Prior to the festivities on Saturday, WNBA president Laurel Richie spoke to the media about the state of the WNBA. The short of it? Attendance is up, renewals are up, and sponsorships are up.
“It’s [attendance] been up for the last four years,” said Richie. “We’re on track for it to be up again this year. The average attendance per game is up six percent. Gate receipts are up three percent. Renewals are at an all-time high, up 35 percent. Our partners are really engaged. Sponsorships are up 25 percent this year. I think most of you know five teams have marquee partners.”
Almost 13,000 people attended the game in San Antonio, one of the largest crowds for a WNBA All-Star game ever. Thousands of people were lined up outside the AT&T Center hours before the game in hopes of getting an early autograph or just to get to their seats as soon as possible.
But Richie’s most poignant statement dealt less with facts and figures and more with the on-court play.
“It’s shifting the dialogue from, ‘Isn’t it interesting they’re here,’ to, ‘Oh, my gosh, look what they’re doing.’”
That’s precisely what’s happening. Sure, there are some who haven’t (and will never) watch a WNBA game but the number of people who have been surprised at how phenomenal these players are is telling. Just looking at people’s comments on Twitter or even from NBA players themselves, it’s clear the WNBA turned some heads this weekend.

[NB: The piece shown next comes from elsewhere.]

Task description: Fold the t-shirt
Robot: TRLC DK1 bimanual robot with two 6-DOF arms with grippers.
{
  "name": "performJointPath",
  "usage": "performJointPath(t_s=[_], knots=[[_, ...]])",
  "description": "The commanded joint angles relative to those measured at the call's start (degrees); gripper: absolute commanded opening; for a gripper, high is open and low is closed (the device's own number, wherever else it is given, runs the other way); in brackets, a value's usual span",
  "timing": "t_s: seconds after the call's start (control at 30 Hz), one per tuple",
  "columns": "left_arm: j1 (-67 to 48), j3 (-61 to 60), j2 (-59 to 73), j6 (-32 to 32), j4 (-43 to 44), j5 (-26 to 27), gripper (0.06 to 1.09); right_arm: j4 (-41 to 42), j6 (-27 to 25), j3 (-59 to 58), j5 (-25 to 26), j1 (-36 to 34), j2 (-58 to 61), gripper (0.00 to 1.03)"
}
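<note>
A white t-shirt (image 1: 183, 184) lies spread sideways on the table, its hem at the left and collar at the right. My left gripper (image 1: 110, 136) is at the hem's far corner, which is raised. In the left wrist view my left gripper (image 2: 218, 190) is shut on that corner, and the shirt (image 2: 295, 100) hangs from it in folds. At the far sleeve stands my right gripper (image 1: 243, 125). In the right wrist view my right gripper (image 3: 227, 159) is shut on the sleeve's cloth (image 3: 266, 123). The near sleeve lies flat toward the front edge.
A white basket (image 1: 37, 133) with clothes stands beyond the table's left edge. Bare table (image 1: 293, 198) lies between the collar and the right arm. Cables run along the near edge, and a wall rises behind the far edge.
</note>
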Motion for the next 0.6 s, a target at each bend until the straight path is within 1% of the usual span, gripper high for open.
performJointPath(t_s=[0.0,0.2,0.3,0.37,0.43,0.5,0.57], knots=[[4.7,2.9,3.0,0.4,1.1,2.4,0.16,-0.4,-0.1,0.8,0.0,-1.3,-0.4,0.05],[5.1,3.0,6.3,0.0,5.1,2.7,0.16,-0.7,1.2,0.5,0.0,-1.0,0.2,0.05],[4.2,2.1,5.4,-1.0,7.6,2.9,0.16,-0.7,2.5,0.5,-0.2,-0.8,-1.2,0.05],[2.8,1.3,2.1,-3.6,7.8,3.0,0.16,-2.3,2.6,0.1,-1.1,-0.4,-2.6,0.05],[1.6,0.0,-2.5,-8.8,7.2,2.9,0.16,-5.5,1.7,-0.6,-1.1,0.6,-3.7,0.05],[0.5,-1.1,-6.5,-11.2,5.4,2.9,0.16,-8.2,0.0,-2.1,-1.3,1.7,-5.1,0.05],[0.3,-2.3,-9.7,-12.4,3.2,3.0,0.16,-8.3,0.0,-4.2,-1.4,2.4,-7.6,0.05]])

Part of that is because, due to the NBA lockout, the WNBA is the hottest ticket in town. Coverage of WNBA All-Star weekend from NBA TV was fantastic; from in-depth interviews to on-point analysis, you could tell they took it seriously.
That’s all the WNBA has ever wanted.
Looking at the future, it’s hard to ignore or overlook the momentum the league has managed to generate over the past few years. Honoring the WNBA’s top 15 players signaled a passing of the torch, so to speak, to a new crop of young women who are better prepared than ever to take the league to new levels.

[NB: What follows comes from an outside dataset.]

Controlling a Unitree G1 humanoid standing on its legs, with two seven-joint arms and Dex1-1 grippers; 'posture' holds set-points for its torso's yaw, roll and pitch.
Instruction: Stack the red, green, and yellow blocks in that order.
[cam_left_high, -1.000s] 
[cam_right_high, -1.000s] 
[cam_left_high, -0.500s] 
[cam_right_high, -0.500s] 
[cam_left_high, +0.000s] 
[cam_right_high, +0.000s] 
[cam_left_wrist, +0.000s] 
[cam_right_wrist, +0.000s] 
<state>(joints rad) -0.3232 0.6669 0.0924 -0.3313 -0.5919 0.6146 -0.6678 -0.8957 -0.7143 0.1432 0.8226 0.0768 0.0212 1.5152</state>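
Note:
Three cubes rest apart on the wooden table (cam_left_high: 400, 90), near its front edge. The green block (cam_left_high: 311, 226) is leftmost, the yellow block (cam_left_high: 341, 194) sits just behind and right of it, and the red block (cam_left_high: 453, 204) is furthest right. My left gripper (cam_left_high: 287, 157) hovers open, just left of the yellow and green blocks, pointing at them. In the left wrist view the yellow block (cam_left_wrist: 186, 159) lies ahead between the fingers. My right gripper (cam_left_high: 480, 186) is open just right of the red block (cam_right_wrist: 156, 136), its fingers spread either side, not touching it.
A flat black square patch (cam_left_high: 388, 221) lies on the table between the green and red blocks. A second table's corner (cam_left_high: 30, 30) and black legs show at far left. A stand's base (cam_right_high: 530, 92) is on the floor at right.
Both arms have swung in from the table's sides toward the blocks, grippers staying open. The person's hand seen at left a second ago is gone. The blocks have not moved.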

“It’s such an honor to be on that list when you look at the names,” said Seattle Storm guard, and perennial All-Star, Sue Bird. “I was young when the WNBA started, at the end of my high school career. I watched them on TV and watched them in the Olympics. It shows where the league is going. It really is headed in the right direction. I wouldn’t be surprised if a lot of these women make a future Top 15 or Top 20 list. I think we all want there to be a successful women’s basketball league in the United States. When we play, it’s for the love of the game. It’s because we enjoy it. It’s because it’s the best competition. But in a lot of ways you want this league to succeed whether you’re named Top 15 or not. I know a lot of us feel that way.”

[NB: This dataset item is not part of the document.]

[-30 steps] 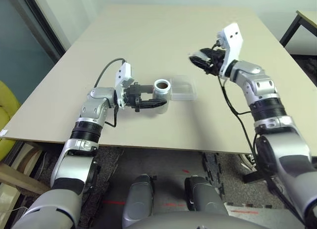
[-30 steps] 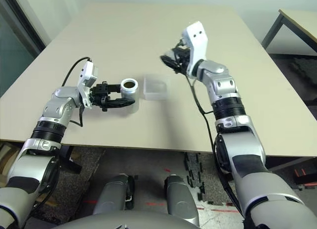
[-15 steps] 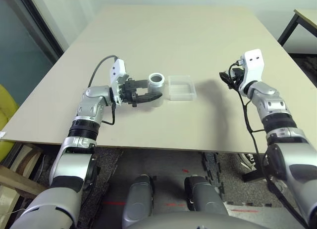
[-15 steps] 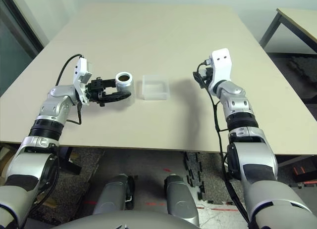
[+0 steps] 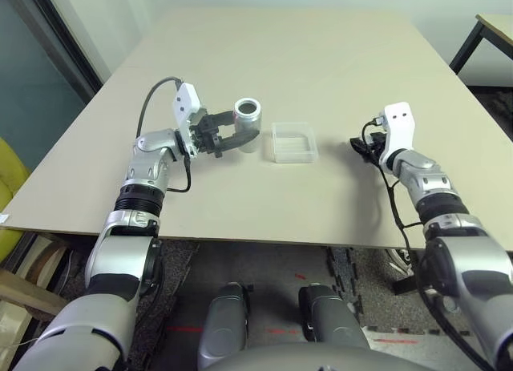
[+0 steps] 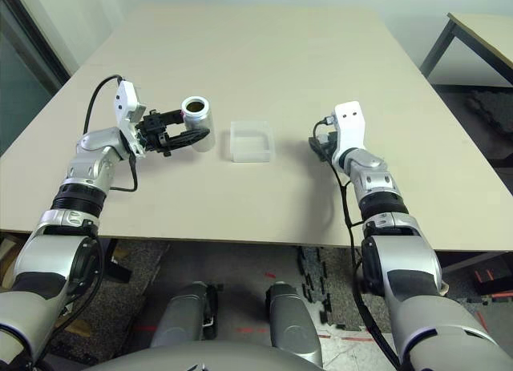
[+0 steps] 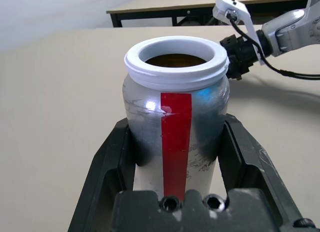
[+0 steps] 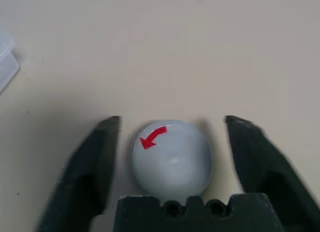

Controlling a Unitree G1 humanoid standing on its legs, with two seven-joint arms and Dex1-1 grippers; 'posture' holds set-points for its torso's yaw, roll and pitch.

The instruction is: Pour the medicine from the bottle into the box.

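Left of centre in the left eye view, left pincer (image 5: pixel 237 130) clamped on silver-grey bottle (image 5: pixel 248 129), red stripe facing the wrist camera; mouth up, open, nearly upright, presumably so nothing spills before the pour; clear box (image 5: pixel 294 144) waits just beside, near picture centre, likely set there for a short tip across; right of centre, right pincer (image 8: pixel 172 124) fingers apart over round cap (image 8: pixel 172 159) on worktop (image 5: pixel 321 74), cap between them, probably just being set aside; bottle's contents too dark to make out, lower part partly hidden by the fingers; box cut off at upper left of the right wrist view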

Most importantly, on the court, the players certainly didn’t disappoint. The game invoked a plethora of oohs and ahhs (such as Angel McCoughtry’s pass off the backboard to herself for a lay-in) and showcased the players’ ability to put the ball in the basket. The 2011 All-Star game set a record for highest combined field-goal percentage at 49.5 percent (92-186) and featured the most points scored in a first half for the East (65), West (66), and both teams (131). The East eventually won 118-113 and Swin Cash’s 21 points and 12 rebounds led to her being crowned MVP, the first time ever for a member of the losing team.
This year’s All-Star game will likely go down as one of the best ever – as will the 2011 WNBA Playoffs and Finals. The word that continues to come up is momentum; the league manages to create a considerable amount each season only to have 95 percent of their players head overseas for the next eight months.
Finding a remedy for this (i.e. money) is one of Laurel Richie’s focal points.
“I’m encouraged by the fact that despite the length of our season and our compensation package we are still able to attract the best in breed in women’s basketball,” Richie said. “I would love a world where players who feel they have to go somewhere else to supplement don’t feel that. We’re not there yet. It’s probably going to take longer than I think it should and they think it should to get there. But in the meantime, we’re going to do all we can to get us there and to make their experience while they’re here one that they want to come back to.”
Getting them to “come back” can also be applied to the WNBA’s fan-base. While the league’s die-hards are some of the most knowledgeable and dedicated fans of any sports league, the key is to find a way to appeal to new fans (in the right way) in order for the league to be 100 percent self-sustaining.
If you’re a casual or new fan, and you watched the 2011 All-Star game, I’d find it extremely hard to believe you wouldn’t come back.
And that is the most significant takeaway the WNBA could ever ask for.